Essofore Semantic Search

What is Essofore?

Essofore is a document store powered by a semantic search engine that understands the meaning of your query rather than searching for keywords in your query. Supported file formats include .txt, .pdf, .html, .docx, .ppt, .xlsx.

Teaser

Getting Started on AWS

Begin by provisioning a VM and choosing the Essofore AMI. Summary of required steps:

  1. Provision a VM with RAM = 10x your expected data size as measured on disk (see below). Recommend x2gd or r6g instance type if x2gd is not available in your region.
  2. Attach a secondary EBS volume in which you will store your data. The boot disk is only 8gb in size. See this and this for how to do it. See following links for difference between EBS and instance store volumes [1, 2, 3]
  3. Open port 22 to ssh to the VM and port 8080 to connect to Essofore Webserver from a client machine.
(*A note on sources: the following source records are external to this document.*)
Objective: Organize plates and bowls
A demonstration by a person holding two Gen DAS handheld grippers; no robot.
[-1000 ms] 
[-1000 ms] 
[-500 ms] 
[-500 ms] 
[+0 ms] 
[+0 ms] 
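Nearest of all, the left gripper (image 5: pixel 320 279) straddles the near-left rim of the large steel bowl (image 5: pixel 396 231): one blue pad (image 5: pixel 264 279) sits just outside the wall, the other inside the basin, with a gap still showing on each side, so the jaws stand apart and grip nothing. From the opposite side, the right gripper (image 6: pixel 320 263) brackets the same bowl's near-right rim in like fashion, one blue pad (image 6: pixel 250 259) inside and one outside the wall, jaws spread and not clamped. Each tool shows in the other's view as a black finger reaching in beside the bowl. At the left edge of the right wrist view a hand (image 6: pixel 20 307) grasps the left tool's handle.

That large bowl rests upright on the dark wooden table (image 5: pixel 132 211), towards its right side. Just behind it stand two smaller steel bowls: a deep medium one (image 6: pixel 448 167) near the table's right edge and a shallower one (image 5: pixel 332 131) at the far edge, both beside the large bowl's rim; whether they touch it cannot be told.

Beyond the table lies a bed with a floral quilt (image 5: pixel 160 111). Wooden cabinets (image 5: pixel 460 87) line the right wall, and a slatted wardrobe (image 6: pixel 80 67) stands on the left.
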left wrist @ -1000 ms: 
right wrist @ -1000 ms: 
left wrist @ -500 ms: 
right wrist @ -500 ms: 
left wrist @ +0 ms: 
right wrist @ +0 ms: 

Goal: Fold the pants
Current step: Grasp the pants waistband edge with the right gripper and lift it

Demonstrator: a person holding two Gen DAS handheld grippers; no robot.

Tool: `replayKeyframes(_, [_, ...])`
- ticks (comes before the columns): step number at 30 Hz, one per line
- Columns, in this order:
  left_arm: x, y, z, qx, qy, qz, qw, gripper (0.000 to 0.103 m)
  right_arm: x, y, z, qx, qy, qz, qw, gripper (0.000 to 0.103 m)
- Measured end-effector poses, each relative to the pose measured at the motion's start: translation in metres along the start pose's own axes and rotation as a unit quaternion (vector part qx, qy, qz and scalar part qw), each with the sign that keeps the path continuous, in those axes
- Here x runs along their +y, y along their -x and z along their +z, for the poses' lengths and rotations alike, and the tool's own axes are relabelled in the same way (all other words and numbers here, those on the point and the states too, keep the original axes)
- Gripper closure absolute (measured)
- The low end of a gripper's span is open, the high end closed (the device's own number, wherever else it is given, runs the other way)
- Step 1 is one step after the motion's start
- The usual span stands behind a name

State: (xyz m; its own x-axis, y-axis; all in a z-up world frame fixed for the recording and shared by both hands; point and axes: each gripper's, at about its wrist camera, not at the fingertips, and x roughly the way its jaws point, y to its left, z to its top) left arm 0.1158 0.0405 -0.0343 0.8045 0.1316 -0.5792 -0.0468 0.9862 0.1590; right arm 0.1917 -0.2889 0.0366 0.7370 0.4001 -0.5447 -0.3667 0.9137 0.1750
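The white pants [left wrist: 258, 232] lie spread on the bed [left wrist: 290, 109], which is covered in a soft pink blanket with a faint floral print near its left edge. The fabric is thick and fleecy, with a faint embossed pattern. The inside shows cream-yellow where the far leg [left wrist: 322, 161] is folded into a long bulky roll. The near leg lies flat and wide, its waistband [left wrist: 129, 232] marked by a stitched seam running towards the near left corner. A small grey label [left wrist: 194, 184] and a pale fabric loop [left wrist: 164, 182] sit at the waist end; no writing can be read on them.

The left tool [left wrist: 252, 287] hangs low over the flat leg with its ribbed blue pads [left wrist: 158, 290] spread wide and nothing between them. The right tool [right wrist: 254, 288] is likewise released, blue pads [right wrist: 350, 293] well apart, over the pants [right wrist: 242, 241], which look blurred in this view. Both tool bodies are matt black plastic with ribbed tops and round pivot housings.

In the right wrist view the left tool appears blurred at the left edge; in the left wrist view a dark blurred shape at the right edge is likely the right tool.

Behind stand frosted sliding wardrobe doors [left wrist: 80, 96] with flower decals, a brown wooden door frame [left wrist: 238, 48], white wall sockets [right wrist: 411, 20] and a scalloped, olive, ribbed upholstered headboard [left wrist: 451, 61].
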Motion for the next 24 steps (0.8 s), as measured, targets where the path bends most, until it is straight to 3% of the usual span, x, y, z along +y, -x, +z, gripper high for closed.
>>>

Essofore is an in-memory datastore so make sure you provision a VM with sufficient RAM to be able to handle the size of your dataset. As a rough estimate, the RAM size should be 10 times the size of your dataset on disk (UTF-8 encoded). This is a conservative estimate and you may be able to get away with less. Although it may sound like a lot, for context the entire works of Shakespeare take up less than 6MB of disk space. Amazon EC2 X2gd instances offer the lowest cost per GiB of memory in Amazon EC2 for memory-intensive applications. Your other best option is r6g.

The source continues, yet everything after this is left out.